EXERCISE GOAL: Search the material for "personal" and copy each line in which it is found.

Top of RECORDS TO PROCESS

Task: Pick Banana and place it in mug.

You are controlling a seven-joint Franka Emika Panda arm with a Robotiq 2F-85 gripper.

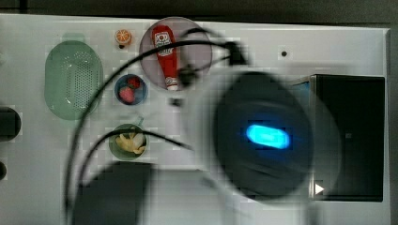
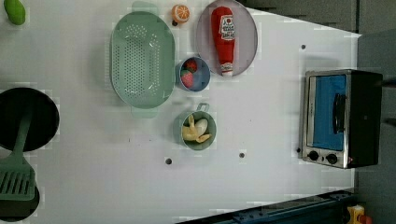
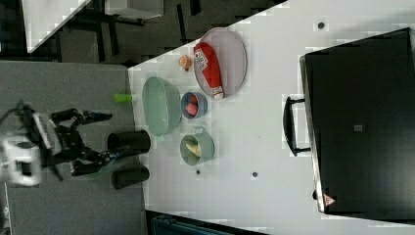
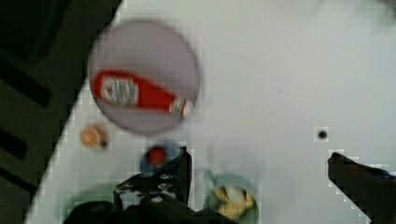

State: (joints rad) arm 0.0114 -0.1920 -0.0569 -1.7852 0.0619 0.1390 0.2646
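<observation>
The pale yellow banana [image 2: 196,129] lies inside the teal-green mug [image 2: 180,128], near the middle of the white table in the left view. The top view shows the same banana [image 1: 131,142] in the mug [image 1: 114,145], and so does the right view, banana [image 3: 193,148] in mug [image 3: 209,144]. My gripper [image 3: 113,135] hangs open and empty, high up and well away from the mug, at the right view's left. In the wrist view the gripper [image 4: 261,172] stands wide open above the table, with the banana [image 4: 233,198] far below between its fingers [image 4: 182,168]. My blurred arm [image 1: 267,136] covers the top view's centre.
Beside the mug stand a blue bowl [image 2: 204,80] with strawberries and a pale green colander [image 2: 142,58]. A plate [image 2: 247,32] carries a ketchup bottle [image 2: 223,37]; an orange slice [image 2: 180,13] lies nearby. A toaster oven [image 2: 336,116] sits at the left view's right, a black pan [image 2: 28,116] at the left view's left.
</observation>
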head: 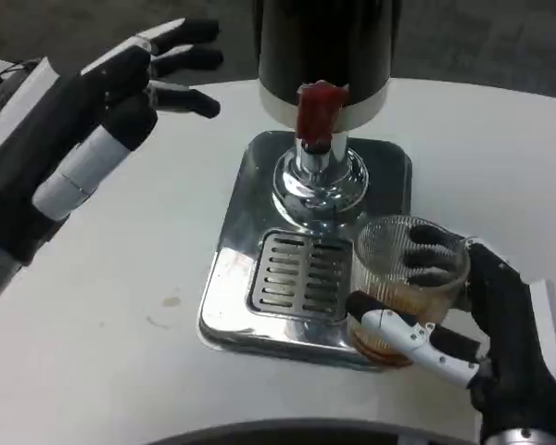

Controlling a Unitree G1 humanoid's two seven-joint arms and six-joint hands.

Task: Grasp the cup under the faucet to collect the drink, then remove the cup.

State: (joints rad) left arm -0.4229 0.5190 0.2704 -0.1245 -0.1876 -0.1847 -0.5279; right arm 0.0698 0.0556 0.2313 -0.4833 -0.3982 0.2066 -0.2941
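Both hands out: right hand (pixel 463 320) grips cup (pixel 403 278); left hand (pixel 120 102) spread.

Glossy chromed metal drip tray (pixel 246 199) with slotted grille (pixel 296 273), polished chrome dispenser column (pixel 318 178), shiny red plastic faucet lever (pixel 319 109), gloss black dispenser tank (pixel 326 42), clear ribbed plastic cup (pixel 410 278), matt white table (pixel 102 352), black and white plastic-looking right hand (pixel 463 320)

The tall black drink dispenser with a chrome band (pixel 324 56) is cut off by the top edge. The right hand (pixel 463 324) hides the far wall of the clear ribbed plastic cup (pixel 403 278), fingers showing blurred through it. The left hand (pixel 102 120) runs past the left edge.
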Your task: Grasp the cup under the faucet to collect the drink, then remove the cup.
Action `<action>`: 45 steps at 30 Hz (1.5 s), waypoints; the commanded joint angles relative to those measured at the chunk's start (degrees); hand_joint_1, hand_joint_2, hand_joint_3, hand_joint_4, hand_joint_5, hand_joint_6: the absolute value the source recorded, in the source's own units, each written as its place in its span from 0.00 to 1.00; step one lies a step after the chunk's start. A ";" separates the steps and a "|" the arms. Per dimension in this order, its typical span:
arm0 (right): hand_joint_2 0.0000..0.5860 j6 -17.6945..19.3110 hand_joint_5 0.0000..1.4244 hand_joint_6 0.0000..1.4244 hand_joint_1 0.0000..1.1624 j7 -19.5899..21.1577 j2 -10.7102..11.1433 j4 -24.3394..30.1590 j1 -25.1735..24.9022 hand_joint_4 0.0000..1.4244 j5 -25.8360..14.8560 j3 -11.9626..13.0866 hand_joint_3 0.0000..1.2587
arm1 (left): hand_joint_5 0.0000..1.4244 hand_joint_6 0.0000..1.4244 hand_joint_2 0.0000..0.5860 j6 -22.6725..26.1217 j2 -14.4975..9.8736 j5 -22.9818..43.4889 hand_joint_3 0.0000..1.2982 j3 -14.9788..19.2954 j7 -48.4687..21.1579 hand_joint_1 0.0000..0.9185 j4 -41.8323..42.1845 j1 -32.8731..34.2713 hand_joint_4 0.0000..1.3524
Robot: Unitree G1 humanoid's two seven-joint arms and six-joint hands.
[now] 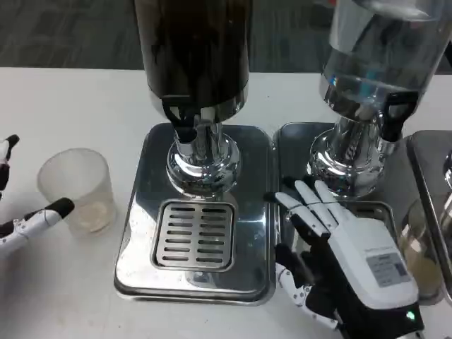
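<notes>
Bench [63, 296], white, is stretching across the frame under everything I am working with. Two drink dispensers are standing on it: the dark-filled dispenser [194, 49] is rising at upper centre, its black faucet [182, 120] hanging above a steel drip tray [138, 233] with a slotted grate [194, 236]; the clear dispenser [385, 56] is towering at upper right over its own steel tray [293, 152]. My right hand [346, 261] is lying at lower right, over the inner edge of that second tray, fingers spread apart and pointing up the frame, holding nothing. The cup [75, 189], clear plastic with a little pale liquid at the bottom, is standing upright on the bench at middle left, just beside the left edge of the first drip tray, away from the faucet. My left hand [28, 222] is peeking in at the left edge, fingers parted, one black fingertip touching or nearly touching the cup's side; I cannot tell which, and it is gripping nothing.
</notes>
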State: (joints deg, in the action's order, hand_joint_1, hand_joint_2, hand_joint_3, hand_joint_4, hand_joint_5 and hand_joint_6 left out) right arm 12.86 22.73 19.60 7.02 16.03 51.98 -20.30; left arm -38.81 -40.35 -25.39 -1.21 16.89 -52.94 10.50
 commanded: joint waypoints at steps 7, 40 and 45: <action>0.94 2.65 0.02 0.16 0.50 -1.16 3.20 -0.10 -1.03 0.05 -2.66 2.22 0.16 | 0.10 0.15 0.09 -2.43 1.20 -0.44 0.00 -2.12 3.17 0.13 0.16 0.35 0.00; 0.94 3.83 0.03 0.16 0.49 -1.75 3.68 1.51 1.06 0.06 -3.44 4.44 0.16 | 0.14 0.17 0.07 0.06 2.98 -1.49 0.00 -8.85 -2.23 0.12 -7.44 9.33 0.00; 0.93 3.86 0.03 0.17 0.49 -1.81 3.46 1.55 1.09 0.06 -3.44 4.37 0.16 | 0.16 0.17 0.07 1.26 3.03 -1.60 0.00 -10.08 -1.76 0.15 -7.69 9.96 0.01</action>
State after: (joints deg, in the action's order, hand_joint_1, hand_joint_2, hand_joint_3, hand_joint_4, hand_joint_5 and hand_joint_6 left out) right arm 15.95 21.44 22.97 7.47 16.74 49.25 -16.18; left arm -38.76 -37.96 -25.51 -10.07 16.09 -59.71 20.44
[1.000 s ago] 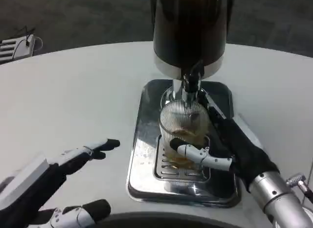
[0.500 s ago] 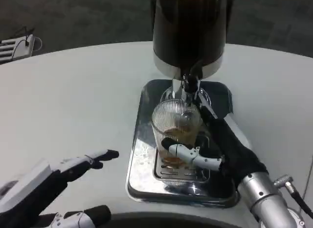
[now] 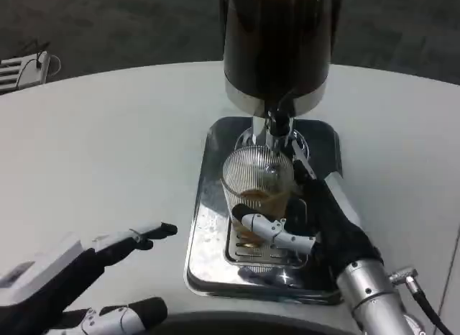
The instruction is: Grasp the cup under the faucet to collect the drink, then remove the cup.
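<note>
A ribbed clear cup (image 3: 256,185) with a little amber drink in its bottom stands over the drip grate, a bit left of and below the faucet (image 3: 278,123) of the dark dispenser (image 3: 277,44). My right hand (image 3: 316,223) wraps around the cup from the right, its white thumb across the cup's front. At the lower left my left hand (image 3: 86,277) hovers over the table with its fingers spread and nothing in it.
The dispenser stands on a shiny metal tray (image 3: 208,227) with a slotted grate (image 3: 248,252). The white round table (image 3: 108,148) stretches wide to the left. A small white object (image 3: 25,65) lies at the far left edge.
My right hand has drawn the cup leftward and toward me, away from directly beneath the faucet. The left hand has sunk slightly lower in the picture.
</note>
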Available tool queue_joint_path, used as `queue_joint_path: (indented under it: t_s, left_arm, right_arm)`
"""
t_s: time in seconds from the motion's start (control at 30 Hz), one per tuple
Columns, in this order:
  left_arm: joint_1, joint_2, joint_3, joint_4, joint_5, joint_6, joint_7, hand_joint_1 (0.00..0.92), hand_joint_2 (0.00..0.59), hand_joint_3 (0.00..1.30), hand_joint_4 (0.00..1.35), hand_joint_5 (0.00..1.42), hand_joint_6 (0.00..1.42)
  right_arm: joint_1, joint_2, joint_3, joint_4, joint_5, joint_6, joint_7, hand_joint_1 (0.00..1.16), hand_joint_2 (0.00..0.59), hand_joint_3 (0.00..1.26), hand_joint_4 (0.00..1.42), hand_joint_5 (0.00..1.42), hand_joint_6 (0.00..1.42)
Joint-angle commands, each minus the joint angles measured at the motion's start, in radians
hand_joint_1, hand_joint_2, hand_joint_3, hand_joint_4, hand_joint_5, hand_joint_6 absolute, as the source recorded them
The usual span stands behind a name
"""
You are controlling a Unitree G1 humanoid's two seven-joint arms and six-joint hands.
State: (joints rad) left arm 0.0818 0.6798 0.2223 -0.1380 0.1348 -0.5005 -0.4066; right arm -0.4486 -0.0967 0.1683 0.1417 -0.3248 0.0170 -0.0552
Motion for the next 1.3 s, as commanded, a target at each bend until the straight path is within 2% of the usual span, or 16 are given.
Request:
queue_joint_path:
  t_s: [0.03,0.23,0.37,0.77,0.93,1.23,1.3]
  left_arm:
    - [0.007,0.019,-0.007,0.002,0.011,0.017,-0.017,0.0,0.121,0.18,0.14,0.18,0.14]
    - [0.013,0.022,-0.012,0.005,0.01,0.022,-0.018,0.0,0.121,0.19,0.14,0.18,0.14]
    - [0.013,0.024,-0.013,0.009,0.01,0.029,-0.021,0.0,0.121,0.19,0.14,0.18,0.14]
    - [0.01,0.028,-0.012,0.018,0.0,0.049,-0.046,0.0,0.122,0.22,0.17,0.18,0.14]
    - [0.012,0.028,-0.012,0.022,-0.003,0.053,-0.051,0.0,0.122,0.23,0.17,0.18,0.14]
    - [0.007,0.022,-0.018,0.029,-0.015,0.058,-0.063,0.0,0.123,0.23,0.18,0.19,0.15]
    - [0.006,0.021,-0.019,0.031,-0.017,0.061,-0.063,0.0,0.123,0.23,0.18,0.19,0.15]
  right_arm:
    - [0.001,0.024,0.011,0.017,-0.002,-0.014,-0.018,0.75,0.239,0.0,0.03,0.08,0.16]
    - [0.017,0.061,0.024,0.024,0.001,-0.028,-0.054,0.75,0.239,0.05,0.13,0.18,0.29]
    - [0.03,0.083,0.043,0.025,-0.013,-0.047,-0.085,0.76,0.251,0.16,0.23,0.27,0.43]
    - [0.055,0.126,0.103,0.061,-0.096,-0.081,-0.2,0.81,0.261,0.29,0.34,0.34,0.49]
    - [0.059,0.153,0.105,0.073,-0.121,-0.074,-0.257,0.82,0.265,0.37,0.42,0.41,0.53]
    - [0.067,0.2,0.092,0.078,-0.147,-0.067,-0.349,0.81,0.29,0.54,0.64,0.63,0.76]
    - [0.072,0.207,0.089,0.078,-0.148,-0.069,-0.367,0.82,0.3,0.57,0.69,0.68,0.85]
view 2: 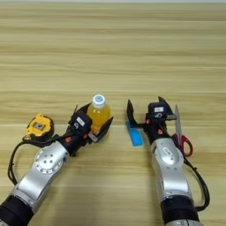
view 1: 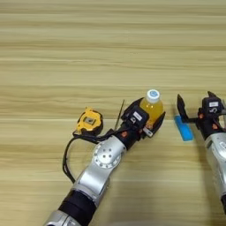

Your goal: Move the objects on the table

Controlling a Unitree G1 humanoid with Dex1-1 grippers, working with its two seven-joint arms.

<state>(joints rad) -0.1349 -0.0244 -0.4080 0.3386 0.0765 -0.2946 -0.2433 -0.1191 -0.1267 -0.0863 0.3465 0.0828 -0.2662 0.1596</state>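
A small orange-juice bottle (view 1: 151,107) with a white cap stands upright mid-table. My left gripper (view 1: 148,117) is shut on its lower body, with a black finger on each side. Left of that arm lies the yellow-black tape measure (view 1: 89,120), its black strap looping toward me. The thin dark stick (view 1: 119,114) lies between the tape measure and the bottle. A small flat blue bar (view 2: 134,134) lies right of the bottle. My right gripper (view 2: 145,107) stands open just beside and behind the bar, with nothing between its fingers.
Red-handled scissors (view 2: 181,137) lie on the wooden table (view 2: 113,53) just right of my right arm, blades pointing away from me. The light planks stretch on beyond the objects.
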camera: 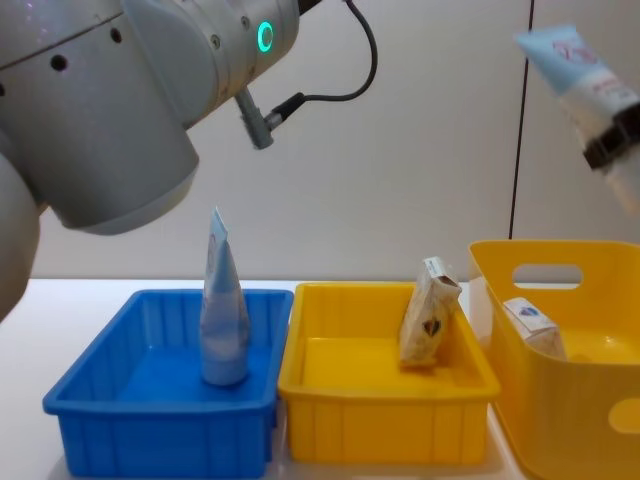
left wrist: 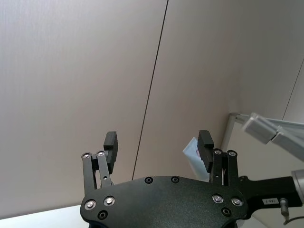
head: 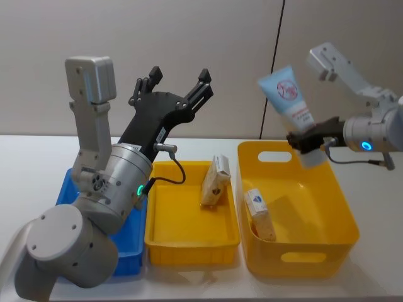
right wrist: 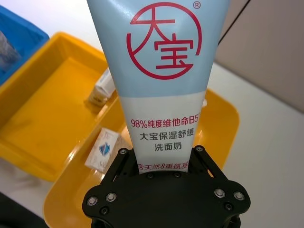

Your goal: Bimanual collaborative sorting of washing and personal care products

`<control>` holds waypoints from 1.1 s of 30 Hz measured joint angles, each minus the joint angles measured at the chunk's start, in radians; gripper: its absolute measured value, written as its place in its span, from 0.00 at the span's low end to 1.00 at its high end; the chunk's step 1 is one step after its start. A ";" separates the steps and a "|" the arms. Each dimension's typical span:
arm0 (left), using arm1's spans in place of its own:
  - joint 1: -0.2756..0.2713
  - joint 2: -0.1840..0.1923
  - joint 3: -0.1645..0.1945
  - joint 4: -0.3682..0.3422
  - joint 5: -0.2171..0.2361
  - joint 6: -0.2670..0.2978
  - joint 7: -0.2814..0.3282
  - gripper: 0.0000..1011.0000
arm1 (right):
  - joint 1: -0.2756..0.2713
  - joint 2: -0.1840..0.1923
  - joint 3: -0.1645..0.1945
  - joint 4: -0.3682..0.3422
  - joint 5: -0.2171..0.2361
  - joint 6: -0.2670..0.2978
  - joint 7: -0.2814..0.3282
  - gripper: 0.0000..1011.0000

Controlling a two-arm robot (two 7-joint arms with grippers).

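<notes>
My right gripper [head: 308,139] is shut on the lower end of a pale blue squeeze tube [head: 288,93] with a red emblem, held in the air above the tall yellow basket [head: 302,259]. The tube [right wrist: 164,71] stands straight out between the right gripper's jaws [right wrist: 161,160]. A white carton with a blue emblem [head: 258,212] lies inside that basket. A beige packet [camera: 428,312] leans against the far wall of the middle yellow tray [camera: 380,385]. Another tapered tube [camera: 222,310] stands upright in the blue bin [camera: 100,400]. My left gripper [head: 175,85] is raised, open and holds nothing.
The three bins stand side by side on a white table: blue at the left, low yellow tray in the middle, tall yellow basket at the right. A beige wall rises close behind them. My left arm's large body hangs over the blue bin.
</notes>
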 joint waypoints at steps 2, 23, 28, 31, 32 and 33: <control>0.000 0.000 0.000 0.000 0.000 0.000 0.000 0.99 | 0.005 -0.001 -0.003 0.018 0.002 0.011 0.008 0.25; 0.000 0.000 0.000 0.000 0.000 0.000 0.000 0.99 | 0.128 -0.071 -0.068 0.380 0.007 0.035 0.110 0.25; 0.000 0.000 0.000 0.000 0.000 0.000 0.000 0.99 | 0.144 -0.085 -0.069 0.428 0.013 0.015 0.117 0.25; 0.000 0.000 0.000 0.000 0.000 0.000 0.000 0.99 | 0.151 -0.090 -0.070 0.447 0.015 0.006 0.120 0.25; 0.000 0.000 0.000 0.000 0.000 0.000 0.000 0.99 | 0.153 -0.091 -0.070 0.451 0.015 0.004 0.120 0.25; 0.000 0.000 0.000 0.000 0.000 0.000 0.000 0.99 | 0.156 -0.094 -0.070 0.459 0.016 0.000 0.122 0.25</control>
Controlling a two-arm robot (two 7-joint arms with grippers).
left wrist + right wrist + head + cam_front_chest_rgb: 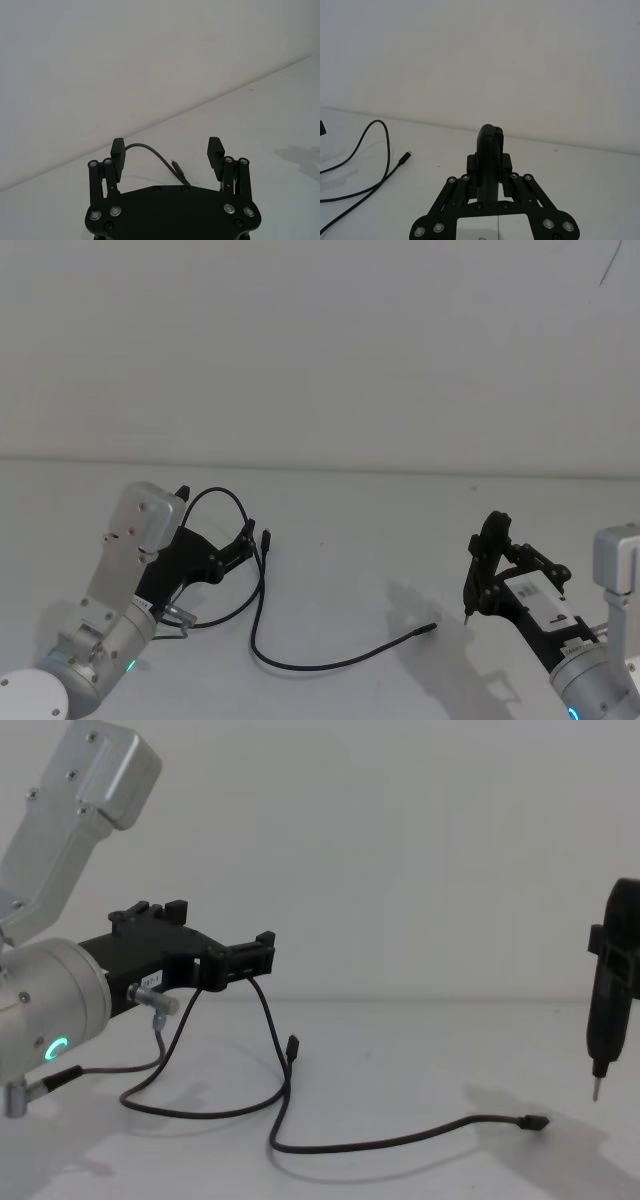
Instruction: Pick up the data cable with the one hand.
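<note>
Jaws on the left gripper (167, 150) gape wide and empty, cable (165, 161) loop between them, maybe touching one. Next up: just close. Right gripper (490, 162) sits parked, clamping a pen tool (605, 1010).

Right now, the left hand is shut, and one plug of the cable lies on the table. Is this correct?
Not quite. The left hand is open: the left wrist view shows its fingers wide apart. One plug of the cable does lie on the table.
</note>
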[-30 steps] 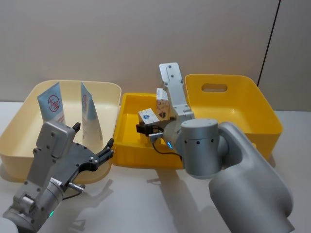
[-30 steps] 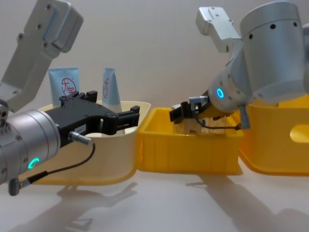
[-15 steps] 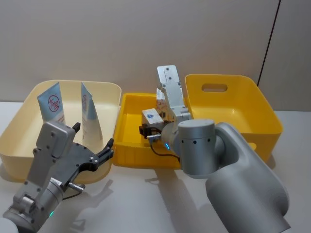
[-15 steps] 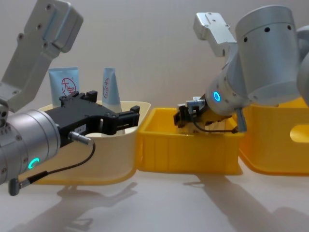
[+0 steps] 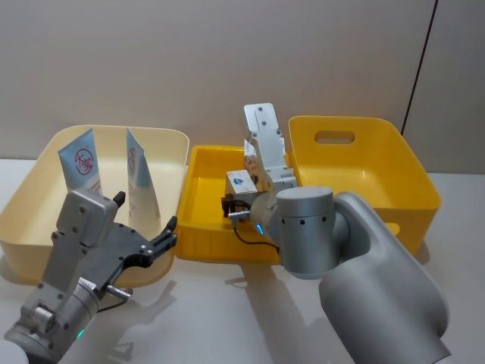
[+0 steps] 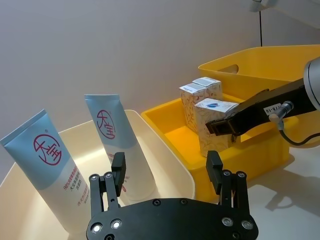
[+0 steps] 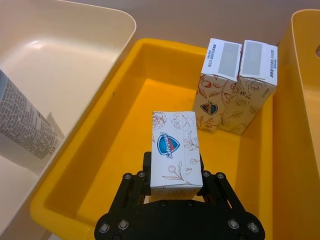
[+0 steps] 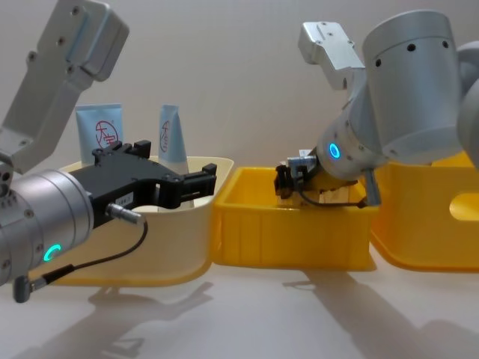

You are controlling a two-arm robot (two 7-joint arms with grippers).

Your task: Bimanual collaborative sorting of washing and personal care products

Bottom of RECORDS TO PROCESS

EXERCISE OUTPUT:
Your goal: Bimanual collaborative sorting of washing and personal care products
Your task: Bimanual collaborative sorting of washing and personal care products

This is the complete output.